Public sector contracts with private lawyers are different. Imagine a state attorney paid a contingency fee for each indictment he secures, or state troopers paid per speeding ticket. The potential for corruption is enormous – especially when contracts are awarded, often without competitive bidding, to lawyers who bankroll political campaigns.
Third, a tax law singling out trial lawyers probably violates the constitutional ban on bills of attainder – legislative acts that inflict punishment on an identifiable group without a trial. Legislative bodies are supposed to enact general rules, broadly applicable. In this instance, a court could readily conclude that it was Congress’s intent to punish lawyers rather than regulate for a legitimate public purpose.
Fourth, the Horowitz proposal would be retroactive, thereby violating the due process guarantee of the Fifth Amendment. As the Supreme Court observed in Landgraf v. USI Film Products (1994): In response to political pressures, legislatures may “use retroactive legislation as a means of retribution against unpopular groups or individuals.”
Finally, Horowitz’s scheme would flout principles of federalism. Some 60 years after the New Deal Court eviscerated the constitutional doctrine of enumerated powers, the Rehnquist Court has begun reviving it. Long overdue, that revival would be dealt a body blow if conservatives, champions of federalism, attempt to vest the national government with powers it doesn’t have, merely because the outcome might be congenial to business interests and adverse to the hated trial lawyers.
That doesn’t mean the instant billionaire anti‐tobacco attorneys have carte blanche to finance extortionate lawsuits while recycling megabucks to their political pals. To begin, state governments should prohibit new contingency fee contracts between government and private attorneys. We must not condone private lawyers enforcing public law with an incentive kicker to bring the boot of government down more heavily on the neck of the defendant.
States can also implement a “government pays” rule for legal fees when a governmental unit is the losing plaintiff in a civil case. Access to the courts would be preserved for less affluent, private plaintiffs with legitimate grievances, but defendants in government suits could resist meritless cases brought solely to force a large financial settlement.

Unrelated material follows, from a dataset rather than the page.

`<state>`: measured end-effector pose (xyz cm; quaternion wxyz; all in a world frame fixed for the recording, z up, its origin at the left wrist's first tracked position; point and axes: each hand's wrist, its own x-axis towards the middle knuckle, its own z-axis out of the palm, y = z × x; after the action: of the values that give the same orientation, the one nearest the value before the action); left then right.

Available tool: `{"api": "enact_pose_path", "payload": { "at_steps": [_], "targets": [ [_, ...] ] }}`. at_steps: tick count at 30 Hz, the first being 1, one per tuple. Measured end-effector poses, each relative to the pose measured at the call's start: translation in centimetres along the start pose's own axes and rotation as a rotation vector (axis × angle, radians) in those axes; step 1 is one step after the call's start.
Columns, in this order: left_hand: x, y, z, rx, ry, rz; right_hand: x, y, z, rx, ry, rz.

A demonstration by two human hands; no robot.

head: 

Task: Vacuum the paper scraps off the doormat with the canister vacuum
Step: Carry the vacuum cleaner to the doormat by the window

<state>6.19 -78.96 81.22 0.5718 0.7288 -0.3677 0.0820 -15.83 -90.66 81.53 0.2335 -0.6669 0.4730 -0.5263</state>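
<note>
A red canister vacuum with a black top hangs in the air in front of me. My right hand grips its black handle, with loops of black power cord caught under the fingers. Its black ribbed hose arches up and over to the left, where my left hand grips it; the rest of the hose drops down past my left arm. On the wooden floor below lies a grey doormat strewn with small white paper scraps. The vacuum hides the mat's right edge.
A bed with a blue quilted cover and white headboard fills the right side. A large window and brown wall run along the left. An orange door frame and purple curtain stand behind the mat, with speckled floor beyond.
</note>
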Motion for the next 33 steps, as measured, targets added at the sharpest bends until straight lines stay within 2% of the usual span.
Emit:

Steps can also be taken to wage war against contingency fees already awarded under the multistate settlement. Some state statutes or bar rules now impose a fiduciary obligation on attorneys. Those laws should be vigorously enforced. Even more important, the settlement itself can be undone. In a nutshell, 46 state attorneys general sold antitrust immunity to the tobacco giants for a quarter of a trillion dollars. An antitrust challenge is pending before the U.S. Court of Appeals for the Third Circuit. A constitutional challenge, on Commerce Clause and Compacts Clause grounds, will soon be appealed in the Fourth Circuit.
The Bush Justice Department should join those suits and fortify the case that the tobacco settlement is illegal and unconstitutional.